LAKE BUENA VISTA, Fla. — Martin Prado knows he has doubters, folks who wonder if he can stay healthy and be as valuable to the Braves as a left fielder and backup third baseman as he was as their All-Star second baseman in 2010.
He knows some have pointed out that his 2011 season was not going particularly well even before he was sidelined for five weeks at midseason because of a staph infection that required surgery.
Oh, Prado knows.
“Yeah, for sure,” he said. “And that’s a good thing. People just question, ‘Is this guy going to be good again?’ But let me tell you something. I like the challenge. I like that people challenge me because it makes me go, maybe they don’t believe what I can do.”
His teammates believe, which is why so many were relieved when Prado wasn’t traded over the winter amid rumors that he and/or pitcher Jair Jurrjens might be shipped out in a deal for an outfield bat.
“Prado’s a prototypical No. 2 hitter, and he does everything that you want in a No. 2-hole hitter,” catcher Brian McCann said. “We’re excited to get him back healthy from the beginning of the season and have him for the whole way.
“His passion for the game is unmatched. I mean, he shows up every day with a passion to be great, and players that do that usually find success.”
Prado knows he still could be traded at some point, but says he’s not worried about it because it’s something he can’t control. All he’s focused on is getting back to being the hitter he was before last season.
In his first full seasons in the majors, Prado posted consecutive .307 batting averages in more than 500 plate appearances in 2009 and ’10. He had a .358 on-base percentage and .464 slugging percentage in ’09 and .350/.459 in ’10.
This after batting .320 with a .377 OBP in 254 plate appearances as a utility infielder in 2008, the first season he played as many as 30 games.
But last season he slipped badly: .260 average, .302 OBP, .385 slugging.
“He’s one of the best hitters in the league — I truly believe that,” McCann said. “If the game’s on the line and I want one person up, I think I’d pick him out of anybody in baseball. Yeah, last year wasn’t his best year. But he was shut down for a month and a half with staph infection and came back. The year before he was our best player.”
The only area where Prado didn’t slip significantly last season was home runs — he hit 13, two off his career best in 2010. But homers were part of the problem, he said.
Prado hit 10 homers before the All-Star break in 2010 and hasn’t been the same high-average, solid-OBP guy since. He doesn’t think it’s coincidence.
After becoming one of the league’s best practitioners of opposite-field hits, Prado was more pull-conscious last season and lost his ability to punch balls through the right side at will.
Since he’s going to hit second again, behind one of the league’s speediest leadoff hitters in Michael Bourn, Prado came to camp this spring with opposite-field hitting as a priority.
“I’m feeling good, seeing the ball,” he said. “In case I’m in the second hole, I want to make sure that I can dominate the other way [to the right side]. That I can go there any time I want.”
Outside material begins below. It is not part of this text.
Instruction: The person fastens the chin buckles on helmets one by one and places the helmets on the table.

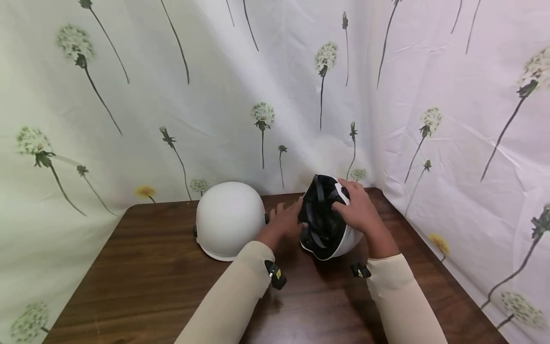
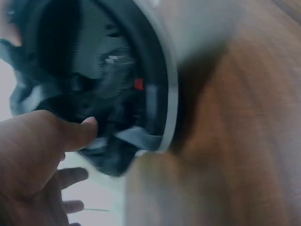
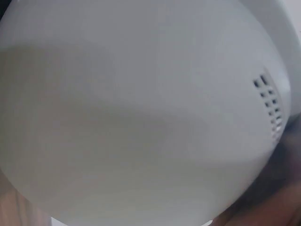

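A white helmet (image 1: 349, 241) is tipped on its side on the right part of the table, its black padded inside (image 1: 320, 222) facing left. My right hand (image 1: 363, 212) grips its upper right rim, thumb on the inner side. At the opposite rim is my left hand (image 1: 285, 223), fingers spread; in the left wrist view its thumb lies across the black lining and straps (image 2: 108, 103), the other fingers apart. Whether those fingers touch the helmet is unclear. In the right wrist view, the smooth shell (image 3: 141, 117) with small vent holes hides most of the right hand.
A second white helmet (image 1: 229, 217) sits upright, dome up, just left of my left hand. Both are on a dark brown wooden table (image 1: 150, 267). A white cloth with dandelion prints (image 1: 215, 105) hangs behind the table and along its right side.
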A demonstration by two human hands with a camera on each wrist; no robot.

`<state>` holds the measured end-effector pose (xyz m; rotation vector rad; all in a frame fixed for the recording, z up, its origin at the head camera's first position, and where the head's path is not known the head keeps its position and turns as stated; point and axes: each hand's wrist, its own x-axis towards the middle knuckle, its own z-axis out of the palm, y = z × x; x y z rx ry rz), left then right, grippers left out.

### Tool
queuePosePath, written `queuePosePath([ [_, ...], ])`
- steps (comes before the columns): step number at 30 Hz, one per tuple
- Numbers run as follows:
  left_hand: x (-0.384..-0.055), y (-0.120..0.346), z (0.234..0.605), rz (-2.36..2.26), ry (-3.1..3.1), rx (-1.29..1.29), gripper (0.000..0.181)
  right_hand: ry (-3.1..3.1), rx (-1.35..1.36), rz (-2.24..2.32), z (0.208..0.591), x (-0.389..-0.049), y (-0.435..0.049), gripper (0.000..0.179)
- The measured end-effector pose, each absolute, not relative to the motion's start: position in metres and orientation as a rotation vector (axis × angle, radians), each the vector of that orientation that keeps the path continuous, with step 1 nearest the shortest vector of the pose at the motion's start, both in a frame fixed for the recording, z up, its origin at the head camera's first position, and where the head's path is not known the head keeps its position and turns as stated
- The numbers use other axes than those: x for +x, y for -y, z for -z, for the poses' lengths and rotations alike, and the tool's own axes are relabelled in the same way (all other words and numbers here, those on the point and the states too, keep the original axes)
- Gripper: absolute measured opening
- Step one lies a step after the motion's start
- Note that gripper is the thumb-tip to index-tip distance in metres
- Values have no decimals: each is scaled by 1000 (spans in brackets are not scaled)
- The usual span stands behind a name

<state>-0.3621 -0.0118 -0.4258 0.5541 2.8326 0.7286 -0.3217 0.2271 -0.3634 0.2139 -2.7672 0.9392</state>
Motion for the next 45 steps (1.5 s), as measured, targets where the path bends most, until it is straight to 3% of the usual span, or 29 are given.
queuePosePath([
  [5,-365,4,383,-840,-2917,599,71,2800,204,-905,359,-319,-227,77],
  [18,-353,-33,324,-672,-2969,685,94,2830,268,-886,356,-317,-226,74],
  [32,-365,-46,323,-700,-2921,567,101,2844,289,-968,358,-320,-227,79],
  [45,-381,-49,330,-725,-2795,507,108,2784,482,-1298,381,-316,-261,112],
])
Last year he spent spring training trying to prepare for a new role after being switched from second base to accommodate the arrival of Dan Uggla.
Prado was the first to the ballpark and last to leave all last spring and concedes he may have overdone it. This spring, he’s listening to his body, pulling back when he needs a rest.
After returning in mid-July from the disabled list after the staph infection, a weakened Prado — he was bed-ridden for the first half of his DL stint — hit .244 with two homers and a .286 OBP in 55 games the rest of the season.
He regained his strength and stamina with a new offseason workout regimen and said he has felt more energetic.